> EXERCISE DESCRIPTION
The answer must match the listing exactly, with every line written out again.

> DATA EXTRACT
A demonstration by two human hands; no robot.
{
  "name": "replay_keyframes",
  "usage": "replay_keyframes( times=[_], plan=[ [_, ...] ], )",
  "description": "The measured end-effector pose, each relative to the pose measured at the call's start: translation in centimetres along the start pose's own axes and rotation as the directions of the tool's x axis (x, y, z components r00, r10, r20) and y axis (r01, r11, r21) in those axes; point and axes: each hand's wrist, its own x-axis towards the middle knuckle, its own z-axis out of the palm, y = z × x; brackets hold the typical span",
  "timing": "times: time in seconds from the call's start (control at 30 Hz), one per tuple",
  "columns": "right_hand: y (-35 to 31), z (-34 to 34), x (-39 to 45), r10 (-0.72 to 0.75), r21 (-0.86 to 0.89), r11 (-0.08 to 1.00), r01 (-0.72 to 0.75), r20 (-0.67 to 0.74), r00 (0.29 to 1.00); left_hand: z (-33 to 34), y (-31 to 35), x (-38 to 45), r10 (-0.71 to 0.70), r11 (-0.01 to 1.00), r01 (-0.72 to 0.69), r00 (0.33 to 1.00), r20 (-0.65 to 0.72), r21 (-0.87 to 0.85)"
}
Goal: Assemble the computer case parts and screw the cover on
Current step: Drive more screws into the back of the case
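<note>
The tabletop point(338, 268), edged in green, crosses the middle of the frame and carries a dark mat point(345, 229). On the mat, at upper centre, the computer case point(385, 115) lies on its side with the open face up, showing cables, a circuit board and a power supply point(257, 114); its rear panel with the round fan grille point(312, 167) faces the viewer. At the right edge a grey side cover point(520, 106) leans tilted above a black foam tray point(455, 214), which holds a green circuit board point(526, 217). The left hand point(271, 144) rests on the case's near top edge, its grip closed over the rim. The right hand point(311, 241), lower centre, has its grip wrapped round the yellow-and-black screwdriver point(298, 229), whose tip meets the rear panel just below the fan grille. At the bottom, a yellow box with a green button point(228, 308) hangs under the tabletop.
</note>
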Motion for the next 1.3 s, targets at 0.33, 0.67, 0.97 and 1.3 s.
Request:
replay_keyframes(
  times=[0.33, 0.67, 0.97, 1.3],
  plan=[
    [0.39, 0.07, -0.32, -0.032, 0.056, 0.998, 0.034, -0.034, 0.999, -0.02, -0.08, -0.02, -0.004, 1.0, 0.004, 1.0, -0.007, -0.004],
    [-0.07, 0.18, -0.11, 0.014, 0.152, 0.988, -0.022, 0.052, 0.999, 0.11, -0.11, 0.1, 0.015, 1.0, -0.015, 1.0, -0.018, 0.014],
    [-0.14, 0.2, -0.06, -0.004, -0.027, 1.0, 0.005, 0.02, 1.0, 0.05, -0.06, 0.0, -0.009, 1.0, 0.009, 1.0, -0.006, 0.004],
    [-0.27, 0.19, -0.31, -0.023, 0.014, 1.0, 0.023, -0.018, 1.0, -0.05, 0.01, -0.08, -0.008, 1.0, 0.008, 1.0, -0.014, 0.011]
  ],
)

> OUTPUT FOR THIS TASK
A demonstration by two human hands; no robot.
{
  "name": "replay_keyframes",
  "usage": "replay_keyframes( times=[_], plan=[ [_, ...] ], )",
  "description": "The measured end-effector pose, each relative to the pose measured at the call's start: translation in centimetres along the start pose's own axes and rotation as the directions of the tool's x axis (x, y, z components r00, r10, r20) and y axis (r01, r11, r21) in those axes; point and axes: each hand's wrist, its own x-axis towards the middle knuckle, its own z-axis out of the palm, y = z × x; brackets hold the typical span",
  "timing": "times: time in seconds from the call's start (control at 30 Hz), one per tuple",
  "columns": "right_hand: y (-35 to 31), z (-34 to 34), x (-39 to 45), r10 (-0.72 to 0.75), r21 (-0.86 to 0.89), r11 (-0.08 to 1.00), r01 (-0.72 to 0.75), r20 (-0.67 to 0.74), r00 (0.29 to 1.00); left_hand: z (-33 to 34), y (-31 to 35), x (-38 to 45), r10 (-0.71 to 0.70), r11 (-0.01 to 1.00), r01 (-0.72 to 0.69), r00 (0.33 to 1.00), r20 (-0.65 to 0.72), r21 (-0.87 to 0.85)"
}
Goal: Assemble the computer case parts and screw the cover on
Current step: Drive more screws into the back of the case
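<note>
The tabletop point(338, 268), edged in green, crosses the middle of the frame and carries a dark mat point(345, 229). On the mat, at upper centre, the computer case point(385, 115) lies on its side with the open face up, showing cables, a circuit board and a power supply point(257, 114); its rear panel with the round fan grille point(312, 167) faces the viewer. At the right edge a grey side cover point(520, 106) leans tilted above a black foam tray point(455, 214), which holds a green circuit board point(526, 217). The left hand point(271, 144) rests on the case's near top edge, its grip closed over the rim. The right hand point(311, 241), lower centre, has its grip wrapped round the yellow-and-black screwdriver point(298, 229), whose tip meets the rear panel just below the fan grille. At the bottom, a yellow box with a green button point(228, 308) hangs under the tabletop.
</note>
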Motion for the next 1.3 s, targets at 0.33, 0.67, 0.97 and 1.3 s.
Request:
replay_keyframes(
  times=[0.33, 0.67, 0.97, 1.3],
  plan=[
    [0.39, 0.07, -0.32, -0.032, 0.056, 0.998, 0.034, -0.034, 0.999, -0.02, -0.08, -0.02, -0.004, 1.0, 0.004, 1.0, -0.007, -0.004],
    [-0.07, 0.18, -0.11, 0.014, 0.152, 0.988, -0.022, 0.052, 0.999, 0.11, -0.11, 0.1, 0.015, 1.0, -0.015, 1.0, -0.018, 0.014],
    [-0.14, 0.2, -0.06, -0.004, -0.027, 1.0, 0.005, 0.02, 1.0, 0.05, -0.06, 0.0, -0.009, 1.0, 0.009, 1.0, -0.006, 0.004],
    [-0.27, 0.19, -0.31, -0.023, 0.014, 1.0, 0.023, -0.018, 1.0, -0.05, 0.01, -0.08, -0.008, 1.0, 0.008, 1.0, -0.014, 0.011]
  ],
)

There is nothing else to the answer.